• Task requirements
Below are the entries; count how many lines contain the word "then" and reply with that number alone.

Records from a data source

⁂

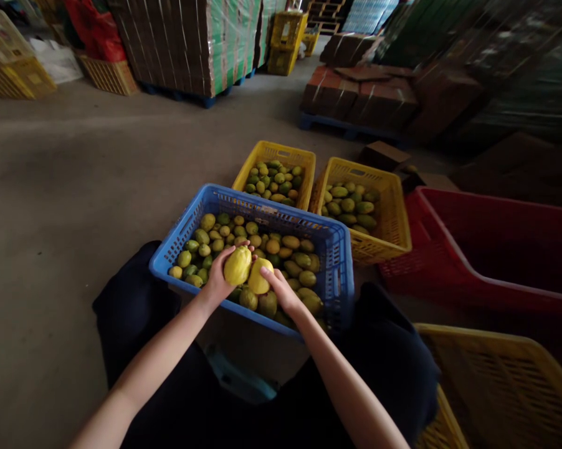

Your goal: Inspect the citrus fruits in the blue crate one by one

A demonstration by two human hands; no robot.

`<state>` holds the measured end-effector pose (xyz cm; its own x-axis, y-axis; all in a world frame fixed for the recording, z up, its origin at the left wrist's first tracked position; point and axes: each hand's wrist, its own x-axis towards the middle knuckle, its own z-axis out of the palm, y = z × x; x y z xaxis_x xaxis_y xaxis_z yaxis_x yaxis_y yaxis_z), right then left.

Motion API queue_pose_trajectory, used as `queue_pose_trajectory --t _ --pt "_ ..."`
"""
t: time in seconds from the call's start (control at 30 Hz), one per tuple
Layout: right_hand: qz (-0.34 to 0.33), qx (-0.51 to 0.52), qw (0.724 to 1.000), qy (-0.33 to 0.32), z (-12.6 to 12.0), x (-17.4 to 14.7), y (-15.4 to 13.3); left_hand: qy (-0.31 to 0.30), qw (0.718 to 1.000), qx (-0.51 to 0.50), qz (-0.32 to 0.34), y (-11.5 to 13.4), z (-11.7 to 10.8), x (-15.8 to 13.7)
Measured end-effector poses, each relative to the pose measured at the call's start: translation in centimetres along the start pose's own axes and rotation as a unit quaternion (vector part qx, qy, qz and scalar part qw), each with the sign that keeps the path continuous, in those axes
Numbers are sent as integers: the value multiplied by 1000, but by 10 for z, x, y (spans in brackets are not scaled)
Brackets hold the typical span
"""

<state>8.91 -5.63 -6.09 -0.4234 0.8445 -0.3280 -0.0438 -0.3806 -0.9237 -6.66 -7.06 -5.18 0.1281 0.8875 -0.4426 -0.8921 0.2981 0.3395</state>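
Observation:
My left hand (219, 274) is closed round a large yellow lemon (237, 266), with its fingertips showing behind the fruit. Close beside it, my right hand (281, 290) grips a second yellow lemon (259, 278), the thumb lying across its top. Both hands are over the near side of a blue plastic crate (339, 274) standing between my knees. Green and yellow lemons (206, 237) fill the bottom of this crate, and the hands hide some of them.
Two yellow crates (395, 215) with green-yellow fruit stand beyond the blue one. To the right are a red crate (442, 240) and another yellow crate (477, 333). Flat cardboard bundles (356, 96) lie on a blue pallet. Wrapped stacks (169, 47) stand farther back.

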Motion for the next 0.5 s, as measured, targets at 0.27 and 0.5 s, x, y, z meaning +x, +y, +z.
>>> queue_pose_trajectory --t 0.27,0.5 --pt "-282 -252 913 155 -13 2 -16 7 998 -54 -41 -5 2 1" --pt "-315 -524 792 -12 -26 -7 -19 -26 996 -59 -56 -11 -17 1"
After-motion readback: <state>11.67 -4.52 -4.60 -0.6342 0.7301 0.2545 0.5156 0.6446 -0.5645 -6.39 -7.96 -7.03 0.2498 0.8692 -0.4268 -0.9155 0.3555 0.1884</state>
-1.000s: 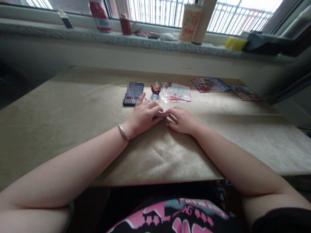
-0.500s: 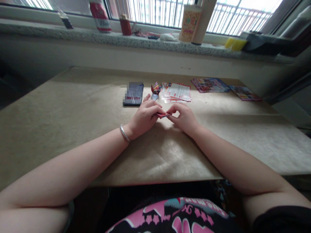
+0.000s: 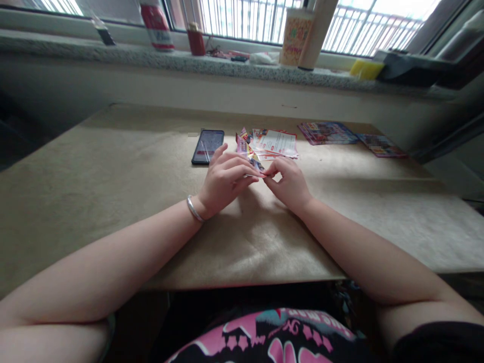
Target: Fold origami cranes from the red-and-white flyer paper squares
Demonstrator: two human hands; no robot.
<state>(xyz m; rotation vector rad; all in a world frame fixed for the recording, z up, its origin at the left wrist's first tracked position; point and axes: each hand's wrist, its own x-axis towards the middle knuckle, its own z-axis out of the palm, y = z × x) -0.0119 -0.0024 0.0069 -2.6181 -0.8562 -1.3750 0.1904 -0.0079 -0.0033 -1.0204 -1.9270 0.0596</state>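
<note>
A folded piece of printed paper (image 3: 248, 151), pink and yellow on its raised face, is between my hands above the table. My left hand (image 3: 228, 177), with a silver bangle at the wrist, grips it along the near edge; its index finger sticks up. At the paper's right corner, the thumb and index finger of my right hand (image 3: 288, 182) pinch together. Just behind stands a small folded paper piece (image 3: 244, 134), dark and red, partly covered by the held paper. A stack of printed leaflets (image 3: 279, 142) lies beyond my right hand.
A phone (image 3: 209, 146) rests on the table (image 3: 113, 176) past my left hand. Colourful printed sheets (image 3: 328, 133) and another pile (image 3: 381, 146) lie at the back right. Bottles, a patterned cup (image 3: 295, 38) and a yellow object (image 3: 366, 69) stand along the stone windowsill (image 3: 227, 65).
The paper has been turned up, so its pink and yellow face now shows, where only a narrow red fold showed. Both hands stay close together, with the left fingers stretched further over the paper.
</note>
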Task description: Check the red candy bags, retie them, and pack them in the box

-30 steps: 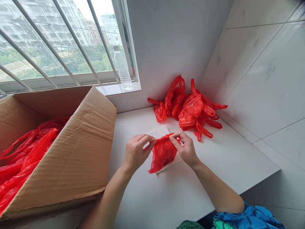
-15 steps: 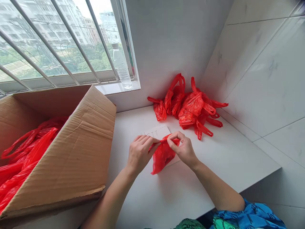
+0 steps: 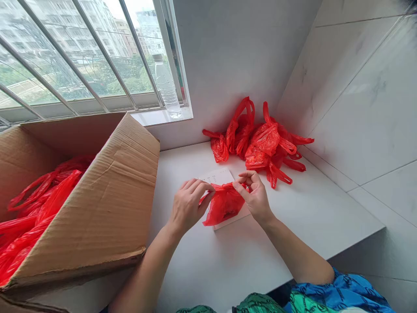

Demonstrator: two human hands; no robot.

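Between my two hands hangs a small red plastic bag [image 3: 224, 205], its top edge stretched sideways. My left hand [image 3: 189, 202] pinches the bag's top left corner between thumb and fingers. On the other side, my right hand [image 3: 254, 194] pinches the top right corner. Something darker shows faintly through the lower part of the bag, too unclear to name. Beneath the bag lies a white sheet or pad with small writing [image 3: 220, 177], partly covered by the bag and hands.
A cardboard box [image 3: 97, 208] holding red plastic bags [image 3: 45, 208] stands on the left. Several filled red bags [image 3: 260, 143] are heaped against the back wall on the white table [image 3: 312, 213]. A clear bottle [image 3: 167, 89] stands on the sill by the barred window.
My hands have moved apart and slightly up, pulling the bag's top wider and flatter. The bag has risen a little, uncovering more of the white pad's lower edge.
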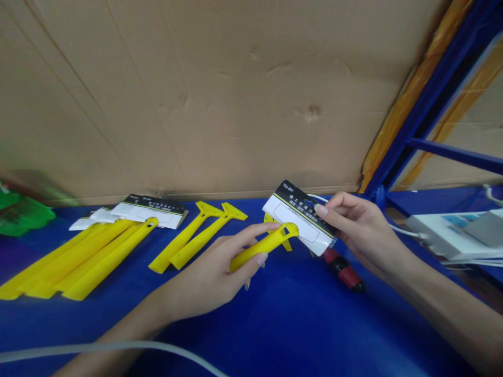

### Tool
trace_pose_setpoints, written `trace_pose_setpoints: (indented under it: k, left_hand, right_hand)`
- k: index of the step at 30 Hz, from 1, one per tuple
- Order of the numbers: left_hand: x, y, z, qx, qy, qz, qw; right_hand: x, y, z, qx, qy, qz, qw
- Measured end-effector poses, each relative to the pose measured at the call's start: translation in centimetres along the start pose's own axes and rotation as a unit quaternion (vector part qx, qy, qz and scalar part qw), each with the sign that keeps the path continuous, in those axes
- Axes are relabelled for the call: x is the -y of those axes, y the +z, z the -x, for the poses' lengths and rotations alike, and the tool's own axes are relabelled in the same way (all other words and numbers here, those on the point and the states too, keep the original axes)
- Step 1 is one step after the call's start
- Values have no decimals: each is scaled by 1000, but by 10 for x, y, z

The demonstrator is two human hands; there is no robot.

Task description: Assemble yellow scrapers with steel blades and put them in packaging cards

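Note:
My left hand (220,272) is closed around a yellow plastic handle (261,247) whose end has a hanging hole. That end touches or overlaps the lower edge of a black and white header card (298,217) printed "TGJ-001". Thumb and fingers of my right hand (359,230) pinch the card at its right edge. Behind the card, bits of another yellow piece (287,245) show, mostly hidden. A red and black tool handle (342,269) lies on the table below my right hand; its front end is covered.
Two yellow T-headed scrapers (200,241) lie left of my hands. Further left are several yellow handles (98,256) with cards (147,209). A green plastic bundle (25,214) sits far left, a white box (451,233) right. A pale cable (118,346) crosses the foreground. Cardboard (236,104) stands behind the blue table (267,324).

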State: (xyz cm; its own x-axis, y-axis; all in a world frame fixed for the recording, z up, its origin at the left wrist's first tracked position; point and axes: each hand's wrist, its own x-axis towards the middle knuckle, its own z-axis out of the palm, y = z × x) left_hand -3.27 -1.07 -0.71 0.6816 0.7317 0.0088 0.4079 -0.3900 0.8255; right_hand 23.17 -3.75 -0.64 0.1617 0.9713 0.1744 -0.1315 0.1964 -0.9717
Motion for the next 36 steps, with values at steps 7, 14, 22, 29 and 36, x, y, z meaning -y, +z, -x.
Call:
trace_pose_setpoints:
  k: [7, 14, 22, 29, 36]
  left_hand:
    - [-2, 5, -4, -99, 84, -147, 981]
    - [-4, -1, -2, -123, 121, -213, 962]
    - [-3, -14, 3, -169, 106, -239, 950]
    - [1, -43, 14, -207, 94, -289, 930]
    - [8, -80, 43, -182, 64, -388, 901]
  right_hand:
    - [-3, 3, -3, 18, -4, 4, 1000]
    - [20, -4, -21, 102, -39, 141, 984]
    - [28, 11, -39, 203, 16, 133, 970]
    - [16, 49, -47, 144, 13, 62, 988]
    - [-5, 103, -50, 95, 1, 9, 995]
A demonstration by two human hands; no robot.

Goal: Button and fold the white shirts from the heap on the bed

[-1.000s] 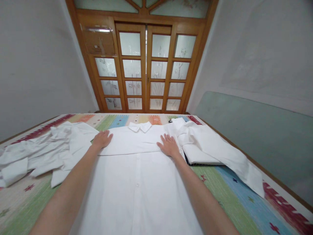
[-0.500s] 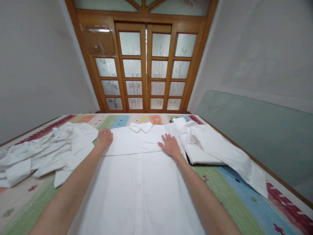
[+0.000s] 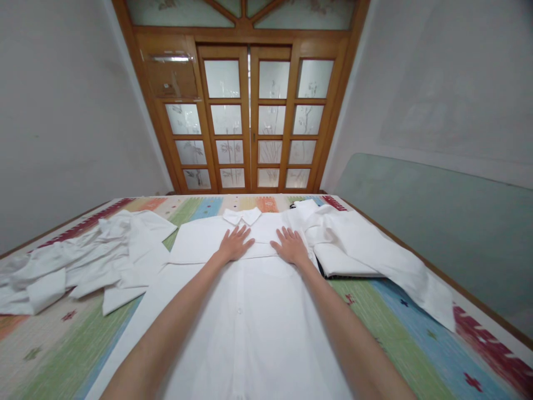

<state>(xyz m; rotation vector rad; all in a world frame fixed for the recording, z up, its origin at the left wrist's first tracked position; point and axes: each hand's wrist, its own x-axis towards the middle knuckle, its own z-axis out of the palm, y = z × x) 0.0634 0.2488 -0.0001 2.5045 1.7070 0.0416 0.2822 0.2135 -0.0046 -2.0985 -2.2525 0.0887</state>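
Observation:
A white shirt [image 3: 266, 300] lies spread flat before me, its collar [image 3: 242, 215] at the far end and its buttoned front facing up. My left hand [image 3: 236, 243] rests palm down on the upper chest just below the collar, fingers spread. Beside it, my right hand [image 3: 289, 245] presses flat on the shirt's right shoulder area, fingers also apart. A crease line runs across the chest under both hands. One long white sleeve [image 3: 387, 255] stretches out to the right, passing over a folded white piece of cloth [image 3: 343, 264] with a dark edge.
A crumpled pile of white clothes [image 3: 95, 258] lies on the left. Everything rests on a colourful striped cover [image 3: 400, 328]. A pale green board [image 3: 437, 216] leans along the right wall, and wooden glass-paned doors [image 3: 250, 119] stand beyond the far edge.
My left hand has slid from the shirt's left shoulder edge inward to the middle, its fingers now spread. My right hand has stayed nearly in place.

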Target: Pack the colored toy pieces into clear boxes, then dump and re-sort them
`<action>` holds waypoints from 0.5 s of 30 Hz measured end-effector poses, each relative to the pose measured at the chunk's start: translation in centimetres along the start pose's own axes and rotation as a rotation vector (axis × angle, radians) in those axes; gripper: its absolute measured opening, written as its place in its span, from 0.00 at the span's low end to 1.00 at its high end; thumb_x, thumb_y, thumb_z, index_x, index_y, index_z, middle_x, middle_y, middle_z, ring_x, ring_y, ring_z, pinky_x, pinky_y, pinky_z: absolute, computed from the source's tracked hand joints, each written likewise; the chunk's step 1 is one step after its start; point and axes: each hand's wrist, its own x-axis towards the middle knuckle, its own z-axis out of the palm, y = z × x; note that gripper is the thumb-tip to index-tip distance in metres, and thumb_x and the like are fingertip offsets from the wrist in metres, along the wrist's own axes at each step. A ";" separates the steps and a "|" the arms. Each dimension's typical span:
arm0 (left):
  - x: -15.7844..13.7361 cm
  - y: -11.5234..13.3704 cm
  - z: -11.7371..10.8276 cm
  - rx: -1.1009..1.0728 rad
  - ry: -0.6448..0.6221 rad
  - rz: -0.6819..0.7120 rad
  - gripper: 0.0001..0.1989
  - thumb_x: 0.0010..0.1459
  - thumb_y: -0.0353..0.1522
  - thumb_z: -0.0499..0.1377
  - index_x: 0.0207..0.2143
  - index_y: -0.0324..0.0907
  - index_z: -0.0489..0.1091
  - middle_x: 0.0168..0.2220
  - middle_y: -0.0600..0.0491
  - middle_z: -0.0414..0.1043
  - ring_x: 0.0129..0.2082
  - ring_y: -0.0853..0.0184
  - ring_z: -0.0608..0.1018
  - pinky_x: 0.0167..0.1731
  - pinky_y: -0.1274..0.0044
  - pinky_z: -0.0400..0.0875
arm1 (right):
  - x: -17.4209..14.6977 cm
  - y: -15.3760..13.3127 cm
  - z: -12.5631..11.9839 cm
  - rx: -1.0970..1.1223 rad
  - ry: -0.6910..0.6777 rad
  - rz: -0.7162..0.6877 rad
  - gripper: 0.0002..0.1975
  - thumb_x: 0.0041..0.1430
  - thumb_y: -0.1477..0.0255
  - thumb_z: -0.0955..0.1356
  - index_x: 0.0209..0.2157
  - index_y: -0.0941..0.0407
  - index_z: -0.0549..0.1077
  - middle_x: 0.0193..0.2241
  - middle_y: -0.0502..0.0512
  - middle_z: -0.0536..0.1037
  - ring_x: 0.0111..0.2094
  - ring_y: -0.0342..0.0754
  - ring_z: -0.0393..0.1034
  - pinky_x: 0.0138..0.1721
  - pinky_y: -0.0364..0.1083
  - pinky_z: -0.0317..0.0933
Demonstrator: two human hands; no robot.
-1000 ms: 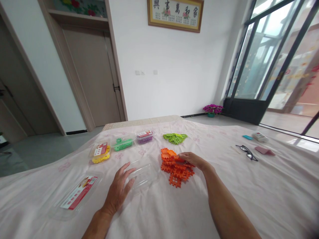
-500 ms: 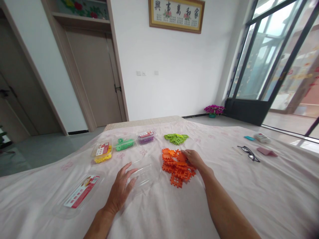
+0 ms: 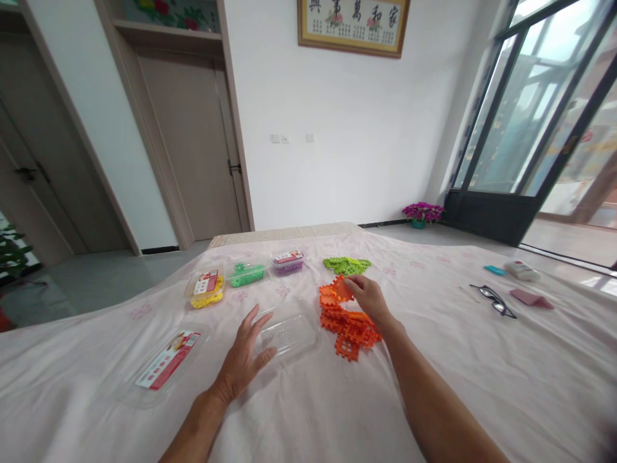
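Observation:
My right hand (image 3: 370,299) pinches a flat orange toothed building piece (image 3: 342,289) at the top of an orange heap. Below it, the other orange building pieces (image 3: 349,326) lie loosely piled, several with square holes. My left hand (image 3: 245,357) is open, thumb and fingers spread at the left side of a clear plastic box (image 3: 294,334) that holds nothing. Whether those fingers press on the box rim I cannot tell. To the left lies a clear lid (image 3: 168,360) with a red and white label.
Behind stand clear boxes of yellow pieces (image 3: 207,299), green pieces (image 3: 248,275) and purple pieces (image 3: 289,265). A lime-green heap (image 3: 347,265) lies beyond the orange one. Glasses (image 3: 494,300), a pink cloth (image 3: 530,298) and a white packet (image 3: 522,270) are at right.
My right hand has drawn the pinched orange piece slightly up and left from the heap. The thumb and fingers of my left hand have spread wider by the box. The view has shifted a little.

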 end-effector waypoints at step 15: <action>0.0 0.3 -0.1 -0.093 -0.015 -0.074 0.32 0.62 0.48 0.57 0.66 0.52 0.57 0.70 0.45 0.44 0.70 0.52 0.52 0.66 0.55 0.52 | -4.4 -8.0 6.9 0.093 -0.393 -0.051 0.17 0.61 0.70 0.65 0.50 0.56 0.76 0.43 0.56 0.82 0.27 0.44 0.76 0.33 0.43 0.67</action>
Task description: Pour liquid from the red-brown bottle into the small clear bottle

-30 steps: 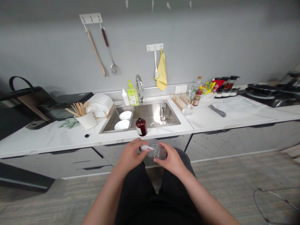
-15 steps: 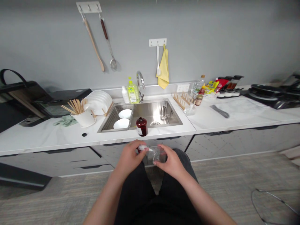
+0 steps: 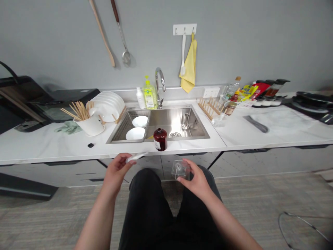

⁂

• Problem solution
2